I actually haven't thought of that, IdeasMan. That's a pretty good idea.
Though I already started work on my own idea for generating the map. I'm going to wait and see if it looks any good. If I'm not happy with it I'll look into the fractal idea.
Thanks guys, occasionally I manage to come up with something that may actually have some value :+)
Hopefully: the simplicity, speed & recursive nature of basic fractals (as opposed to fractal imagery) has some suitable merit. I was thinking of starting with a square based pyramid, then altering each of the 4 edges in a somewhat randomised fractal fashion, while storing the details for each of the edges' children in a binary tree. With any luck, you will finish with 4 reasonably random mountain ranges. There is plenty of room to make it simulate some of the tenets of geomorphology, which might provide some sense of reality.
For me this week, it is back to the harsh reality of going to work. We are building a $34bn gas plant in Darwin, Australia. As interesting as the surveying work is, I wish I could spend more time in sorting out the details of buying a rural property in Tasmania. It just seems so much more interesting when doing planning permits and design etcetera , when it is for ones own building / property.
I'm trying to form meshes that will make up the wall boundaries. Most of the code is actually already written, I just have to debug it (I wrote it all in one go without really testing individual components, which is not a great way to do things).
A wall is a boundary between where the player can and cannot move.
The graphics for "inside the wall" (ie: where the player cannot move) will be different from the graphics outside the wall.
In those screenshots, the red/white boundary lines form managable polygons. Those polygons will be given a wall texture and rendered so the user can see in-game which areas he can walk through and which he cannot.

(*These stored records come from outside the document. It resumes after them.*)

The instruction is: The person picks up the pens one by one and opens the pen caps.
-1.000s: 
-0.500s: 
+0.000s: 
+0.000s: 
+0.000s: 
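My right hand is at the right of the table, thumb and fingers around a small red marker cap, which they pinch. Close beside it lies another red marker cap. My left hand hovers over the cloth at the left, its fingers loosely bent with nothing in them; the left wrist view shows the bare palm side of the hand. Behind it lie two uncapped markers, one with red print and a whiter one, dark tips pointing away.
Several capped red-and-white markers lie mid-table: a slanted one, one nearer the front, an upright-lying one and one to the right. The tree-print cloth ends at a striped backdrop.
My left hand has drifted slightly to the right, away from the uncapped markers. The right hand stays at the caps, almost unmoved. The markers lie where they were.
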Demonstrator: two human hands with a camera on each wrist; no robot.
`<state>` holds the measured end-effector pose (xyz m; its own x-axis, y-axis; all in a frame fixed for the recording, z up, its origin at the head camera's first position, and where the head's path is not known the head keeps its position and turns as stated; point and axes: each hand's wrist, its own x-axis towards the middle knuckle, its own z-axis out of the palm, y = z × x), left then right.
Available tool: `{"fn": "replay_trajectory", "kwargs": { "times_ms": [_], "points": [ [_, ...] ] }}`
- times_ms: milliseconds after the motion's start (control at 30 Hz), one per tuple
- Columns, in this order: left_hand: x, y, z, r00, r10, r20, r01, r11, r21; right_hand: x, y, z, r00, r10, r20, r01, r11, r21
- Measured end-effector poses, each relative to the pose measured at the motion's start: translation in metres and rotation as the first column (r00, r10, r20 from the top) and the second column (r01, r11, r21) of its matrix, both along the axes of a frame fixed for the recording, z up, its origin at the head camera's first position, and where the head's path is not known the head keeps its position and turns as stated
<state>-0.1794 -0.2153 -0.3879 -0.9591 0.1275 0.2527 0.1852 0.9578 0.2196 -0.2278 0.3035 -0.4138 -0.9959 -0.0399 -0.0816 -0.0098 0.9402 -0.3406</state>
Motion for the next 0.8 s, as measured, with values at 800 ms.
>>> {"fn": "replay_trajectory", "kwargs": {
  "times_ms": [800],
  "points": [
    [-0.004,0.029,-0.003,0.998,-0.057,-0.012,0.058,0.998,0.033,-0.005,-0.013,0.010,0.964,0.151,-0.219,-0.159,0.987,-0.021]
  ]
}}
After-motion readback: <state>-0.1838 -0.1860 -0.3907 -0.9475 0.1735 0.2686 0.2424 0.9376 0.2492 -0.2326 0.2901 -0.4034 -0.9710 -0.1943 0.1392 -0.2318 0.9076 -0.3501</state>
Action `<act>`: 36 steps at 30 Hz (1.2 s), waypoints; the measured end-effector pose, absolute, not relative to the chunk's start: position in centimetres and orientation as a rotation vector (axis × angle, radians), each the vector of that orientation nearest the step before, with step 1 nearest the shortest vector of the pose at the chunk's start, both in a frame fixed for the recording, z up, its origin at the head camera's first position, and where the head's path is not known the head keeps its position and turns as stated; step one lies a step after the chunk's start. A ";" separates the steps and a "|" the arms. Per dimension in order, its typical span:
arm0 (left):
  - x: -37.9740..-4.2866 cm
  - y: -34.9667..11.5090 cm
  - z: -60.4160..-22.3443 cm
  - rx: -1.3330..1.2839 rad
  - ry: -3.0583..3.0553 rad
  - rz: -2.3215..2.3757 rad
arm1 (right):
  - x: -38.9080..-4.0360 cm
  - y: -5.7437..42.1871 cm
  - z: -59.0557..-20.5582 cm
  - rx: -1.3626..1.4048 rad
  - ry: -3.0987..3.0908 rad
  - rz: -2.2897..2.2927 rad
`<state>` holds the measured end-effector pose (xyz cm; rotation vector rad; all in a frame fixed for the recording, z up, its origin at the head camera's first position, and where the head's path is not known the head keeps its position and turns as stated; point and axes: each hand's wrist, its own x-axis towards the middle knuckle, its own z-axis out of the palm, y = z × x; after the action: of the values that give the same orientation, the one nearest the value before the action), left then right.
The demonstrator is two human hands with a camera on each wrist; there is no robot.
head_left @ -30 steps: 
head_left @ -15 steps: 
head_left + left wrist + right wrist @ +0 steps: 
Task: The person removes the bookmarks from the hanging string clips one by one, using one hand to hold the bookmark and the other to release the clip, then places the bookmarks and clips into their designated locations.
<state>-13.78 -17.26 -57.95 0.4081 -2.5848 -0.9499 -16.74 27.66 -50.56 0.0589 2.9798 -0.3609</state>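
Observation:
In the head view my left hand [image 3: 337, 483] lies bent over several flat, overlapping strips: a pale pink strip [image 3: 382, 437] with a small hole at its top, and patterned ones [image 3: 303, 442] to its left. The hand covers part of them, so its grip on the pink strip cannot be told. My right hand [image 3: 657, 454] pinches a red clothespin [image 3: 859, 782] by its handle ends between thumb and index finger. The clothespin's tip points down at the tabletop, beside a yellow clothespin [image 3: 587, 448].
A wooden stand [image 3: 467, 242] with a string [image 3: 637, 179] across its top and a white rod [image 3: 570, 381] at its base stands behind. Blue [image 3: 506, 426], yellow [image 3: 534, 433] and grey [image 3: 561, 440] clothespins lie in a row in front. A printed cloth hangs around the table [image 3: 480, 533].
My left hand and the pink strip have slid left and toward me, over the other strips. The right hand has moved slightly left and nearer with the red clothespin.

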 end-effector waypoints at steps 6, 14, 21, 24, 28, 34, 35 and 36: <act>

Good read, nice screenshots. When you say 2.5d I am thinking of how Zelda Link Between Worlds is rendered. I love randomly generated stuff for the same reasons that you said.
What particular method did you use for the initial screenshot (Edit: I mean http://imgur.com/xbK2VEk,s8gwkps,9NU2HEm#0 ) to just have a bunch of randomly-sized boxes crammed together? Maybe it's obvious but I can't think of a elegant way to do that.
When you say 2.5d I am thinking of how Zelda Link Between Worlds is rendered.
Yeah that's another good example. That game is rendered in 3D, but plays more like a 2D top-down adventure game.
What particular method did you use for the initial screenshot to just have a bunch of randomly-sized boxes crammed together?
It's pretty easy. I just create a random sized box (within specified min/max dims). Then I sort of scan the map in "read like a book order" for the first place that it would fit. Once I find that spot, I put it there. If I don't find a spot, I consider the map "full" and I'm done.
You don't have to do this with a pixel-by-pixel check... that would be ridiculous. Instead... I do collision checks with each existing box, and push the box "right" for each box I collide with. Once I get pushed off the right side, I move back to the left side and push down to the highest point possible (IE, Y= whatever the highest bottom was of all the boxes I collided with).
Rinse, repeat until I get pushed off the bottom (won't fit, done), or don't collide with anything (place the box there).